Our Common Stock is currently deemed a “penny stock,” which makes it more difficult for our investors to sell their shares.

 

The SEC has adopted Rule 15g-9 which establishes the definition of a “penny stock,” for the purposes relevant to us, as any equity security that has a market price of less than $5.00 per share, subject to certain exceptions. For any transaction involving a penny stock, unless exempt, the rules require that a broker or dealer approve a person’s account for transactions in penny stocks, and the broker or dealer receive from the investor a written agreement to the transaction, setting forth the identity and quantity of the penny stock to be purchased.

 

In order to approve a person’s account for transactions in penny stocks, the broker or dealer must obtain financial information and investment experience objectives of the person and make a reasonable determination that the transactions in penny stocks are suitable for that person and the person has sufficient knowledge and experience in financial matters to be capable of evaluating the risks of transactions in penny stocks.

 

The broker or dealer must also deliver, prior to any transaction in a penny stock, a disclosure schedule prescribed by the SEC relating to the penny stock market, which, in highlight form sets forth the basis on which the broker or dealer made the suitability determination, and that the broker or dealer received a signed, written agreement from the investor prior to the transaction.

 

Generally, brokers may be less willing to execute transactions in securities subject to the “penny stock” rules.
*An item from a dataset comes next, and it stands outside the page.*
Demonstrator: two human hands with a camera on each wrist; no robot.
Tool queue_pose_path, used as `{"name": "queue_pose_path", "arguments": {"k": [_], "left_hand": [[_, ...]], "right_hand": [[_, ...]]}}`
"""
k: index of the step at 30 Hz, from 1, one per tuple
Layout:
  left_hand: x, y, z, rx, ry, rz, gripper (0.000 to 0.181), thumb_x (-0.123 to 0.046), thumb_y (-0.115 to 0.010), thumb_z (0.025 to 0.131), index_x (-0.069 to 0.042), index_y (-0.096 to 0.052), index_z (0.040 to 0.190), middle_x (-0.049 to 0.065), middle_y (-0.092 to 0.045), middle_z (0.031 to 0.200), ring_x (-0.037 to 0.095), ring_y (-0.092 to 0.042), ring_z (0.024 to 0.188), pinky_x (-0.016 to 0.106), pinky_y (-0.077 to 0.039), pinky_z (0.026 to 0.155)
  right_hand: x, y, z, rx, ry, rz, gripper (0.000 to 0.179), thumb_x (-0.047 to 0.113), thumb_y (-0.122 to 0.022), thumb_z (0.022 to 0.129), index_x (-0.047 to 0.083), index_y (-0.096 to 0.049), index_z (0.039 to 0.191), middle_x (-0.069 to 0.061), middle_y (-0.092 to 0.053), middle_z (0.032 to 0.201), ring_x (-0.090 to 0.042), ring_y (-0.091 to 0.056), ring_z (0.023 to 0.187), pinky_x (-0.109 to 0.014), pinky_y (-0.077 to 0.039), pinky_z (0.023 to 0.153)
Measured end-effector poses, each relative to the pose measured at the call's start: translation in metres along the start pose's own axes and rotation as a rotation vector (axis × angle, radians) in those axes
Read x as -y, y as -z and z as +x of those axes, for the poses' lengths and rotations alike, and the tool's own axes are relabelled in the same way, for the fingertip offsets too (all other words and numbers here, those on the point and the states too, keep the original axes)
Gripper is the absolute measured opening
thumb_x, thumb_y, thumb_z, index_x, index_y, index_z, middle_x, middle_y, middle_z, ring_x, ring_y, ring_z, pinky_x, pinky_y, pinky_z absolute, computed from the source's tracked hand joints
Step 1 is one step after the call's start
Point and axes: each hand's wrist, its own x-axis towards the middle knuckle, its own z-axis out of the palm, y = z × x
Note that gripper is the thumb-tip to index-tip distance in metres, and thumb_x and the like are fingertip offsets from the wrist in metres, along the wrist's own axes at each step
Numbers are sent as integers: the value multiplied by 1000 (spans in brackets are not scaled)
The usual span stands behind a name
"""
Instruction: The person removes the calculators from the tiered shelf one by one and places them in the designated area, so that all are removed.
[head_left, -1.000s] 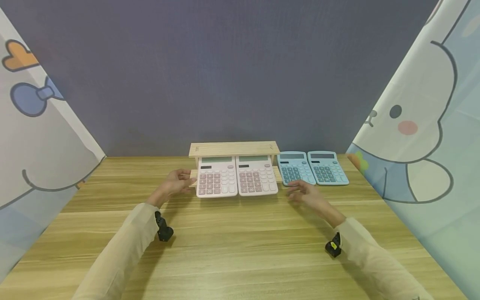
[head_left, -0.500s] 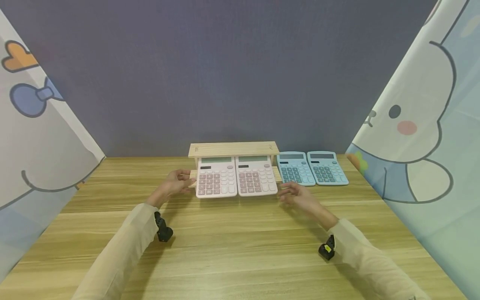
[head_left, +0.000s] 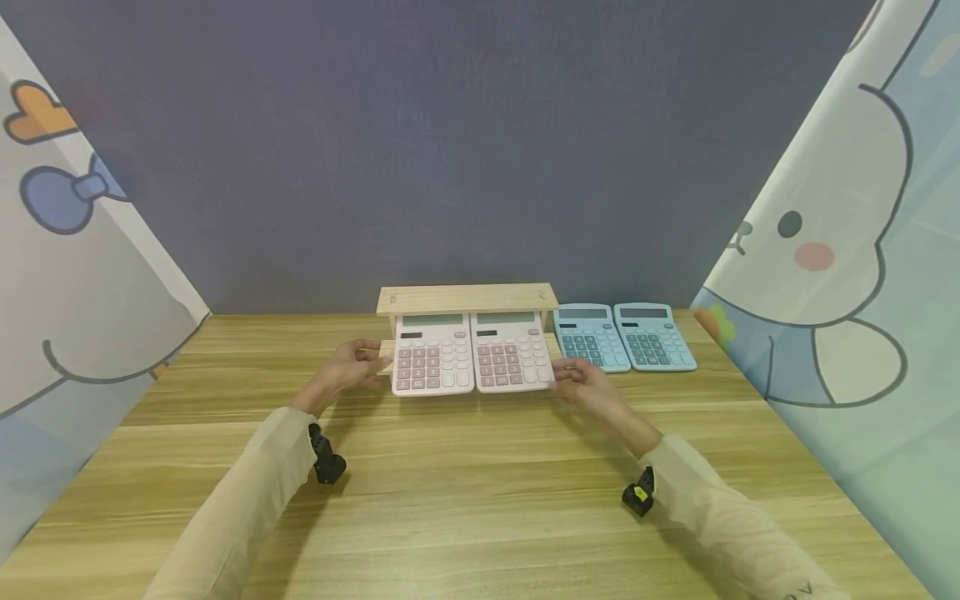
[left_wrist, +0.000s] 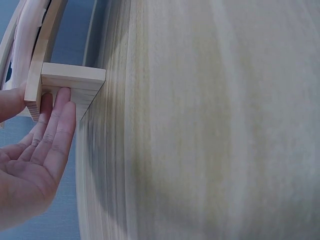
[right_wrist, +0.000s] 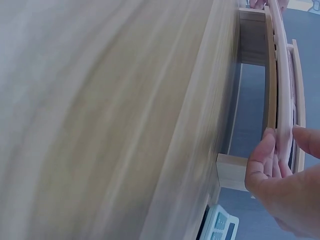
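Observation:
Two pink calculators, a left one [head_left: 433, 354] and a right one [head_left: 512, 354], lie side by side on a small two-level wooden rack [head_left: 468, 297], their lower ends jutting over its front. My left hand [head_left: 341, 373] grips the rack's left end. In the left wrist view, the thumb lies at the board's upper side and the fingers reach beneath, against a leg [left_wrist: 75, 75]. My right hand [head_left: 592, 390] is at the right pink calculator's lower right corner. The right wrist view shows the thumb over its face and the fingers [right_wrist: 262, 155] curled below, pinching its edge.
Two light blue calculators, one nearer [head_left: 590, 333] and one further right [head_left: 654, 337], lie on the table just right of the rack. The wood-grain table [head_left: 480, 492] runs back to a dark grey panel [head_left: 465, 150]. Cartoon-printed sheets [head_left: 840, 250] flank both sides.
My right hand has moved left from in front of the blue calculators to the right pink calculator's corner. The left hand, rack and calculators stay where they were.

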Motion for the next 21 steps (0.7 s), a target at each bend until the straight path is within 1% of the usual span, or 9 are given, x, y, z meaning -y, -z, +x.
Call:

This may make it more difficult for investors to dispose of our Common Stock if and when such shares are eligible for sale and may cause a decline in the market value of its stock.

 

Disclosure also must be made about the risks of investing in penny stocks in both public offerings and in secondary trading and about the commission payable to both the broker-dealer and the registered representative, current quotations for the securities and the rights and remedies available to an investor in cases of fraud in penny stock transactions. Finally, monthly statements must be sent disclosing recent price information for the penny stock held in the account and information on the limited market in penny stock.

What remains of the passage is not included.